En Argentina, por ejemplo, la mayoría de los militares acusados por crímenes de lesa humanidad están encarcelados en cárceles comunes. En Uruguay se eliminó la prescripción de los crímenes de la dictadura para ser investigados, juzgados y castigados. En Brasil sucede algo similar. Chile es la excepción a estos acontecimientos.

La falta del juicio político como componente de la transición permitió la relativización de valores que son, en el mundo Occidental, absolutos. Es así como la tortura en Chile para algunos sectores se justificó en los “avances del Chile autoritario”, por otra parte, los crímenes fueron considerados “necesarios para defender al Estado” –aunque fueron cometidos en tal asimetría de poder, como el de la bota a una hormiga, que hacen risible cualquier concepción de “honor”. No es casualidad o anecdótico que luego de 21 años sigamos escuchando estas mismas justificaciones.

La indignación surge hoy de generaciones que han debido aprender –casi por ellas mismas– el deber ser de un régimen democrático, sus valores e ideales, y han construido una moral con componentes universales. Las señales nunca vinieron del mundo político chileno. Siempre hemos estado en una crisis moral, pero no lo percibimos pues la élite política se encargó de dar por “superados” o “solucionados” tantos temas que en realidad están lejos de ser resueltos – o discutidos.

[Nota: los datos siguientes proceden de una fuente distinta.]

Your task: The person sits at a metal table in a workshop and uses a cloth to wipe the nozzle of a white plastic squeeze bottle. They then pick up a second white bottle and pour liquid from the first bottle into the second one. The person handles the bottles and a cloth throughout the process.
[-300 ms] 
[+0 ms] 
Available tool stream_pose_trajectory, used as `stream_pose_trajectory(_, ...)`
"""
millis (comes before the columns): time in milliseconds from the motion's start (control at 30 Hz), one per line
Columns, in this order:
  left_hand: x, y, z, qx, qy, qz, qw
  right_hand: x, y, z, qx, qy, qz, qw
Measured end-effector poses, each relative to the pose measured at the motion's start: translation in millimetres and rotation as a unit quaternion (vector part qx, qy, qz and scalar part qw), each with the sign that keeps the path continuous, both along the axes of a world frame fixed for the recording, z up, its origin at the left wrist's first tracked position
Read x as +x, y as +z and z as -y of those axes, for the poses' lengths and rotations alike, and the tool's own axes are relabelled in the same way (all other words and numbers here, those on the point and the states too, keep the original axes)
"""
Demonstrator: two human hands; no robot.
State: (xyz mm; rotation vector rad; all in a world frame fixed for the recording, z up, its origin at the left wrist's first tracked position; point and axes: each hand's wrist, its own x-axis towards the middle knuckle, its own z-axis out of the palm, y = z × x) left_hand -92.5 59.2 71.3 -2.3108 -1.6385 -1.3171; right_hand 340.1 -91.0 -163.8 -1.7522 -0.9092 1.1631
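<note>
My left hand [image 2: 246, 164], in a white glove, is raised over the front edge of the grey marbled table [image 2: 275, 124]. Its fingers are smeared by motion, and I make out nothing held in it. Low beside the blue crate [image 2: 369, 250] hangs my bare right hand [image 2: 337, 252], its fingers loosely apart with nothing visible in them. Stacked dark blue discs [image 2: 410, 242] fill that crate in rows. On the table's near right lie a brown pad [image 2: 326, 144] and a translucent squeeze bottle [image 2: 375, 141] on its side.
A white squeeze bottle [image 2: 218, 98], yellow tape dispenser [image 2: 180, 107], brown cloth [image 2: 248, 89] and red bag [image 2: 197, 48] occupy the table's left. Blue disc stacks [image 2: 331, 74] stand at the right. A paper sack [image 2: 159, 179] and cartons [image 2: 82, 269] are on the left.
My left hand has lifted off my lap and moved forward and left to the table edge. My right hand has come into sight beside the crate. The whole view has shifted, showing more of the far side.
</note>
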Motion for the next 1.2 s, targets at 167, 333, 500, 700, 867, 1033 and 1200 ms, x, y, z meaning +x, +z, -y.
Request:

Más allá de la malintencionada apelación a la libertad de expresión, detrás de la defensa de Labbé, al homenaje a uno de los grandes torturadores y homicidas del régimen de Pinochet, existe la confianza en la impunidad. No existen consecuencias políticas más que el lamento de algún político torturado; la ultraderecha puede confiar en salir incluso fortalecida –a Labbé la UDI ya le ofreció apoyarlo en la elección municipal y sectores pinochetistas le asestaron un golpe al Ejecutivo enrostrándole las promesas de campaña a los militares “perseguidos” por sus crímenes.

Algo que hubiese sido condenable política, jurídica y socialmente en Argentina, Uruguay o Brasil –ni hablar de Alemania– en Chile es un impasse, o a lo más una desubicación.

Hoy el silencio de Sebastián Piñera ante el homenaje a Krasnoff, el silencio de nuestro Jefe de Estado, quien representa moral y simbólicamente a nuestro régimen político, es precisamente el silencio de un régimen republicano re-fundado a medias.

Nota al pie:

  • [1] Opinión del ciudadano Saint-Just, Diputado del Departamento de l’Aisne, concerniente al Juicio de Luis XIV. Sesión del 13 de noviembre de 1792. Año 1 de la República Francesa.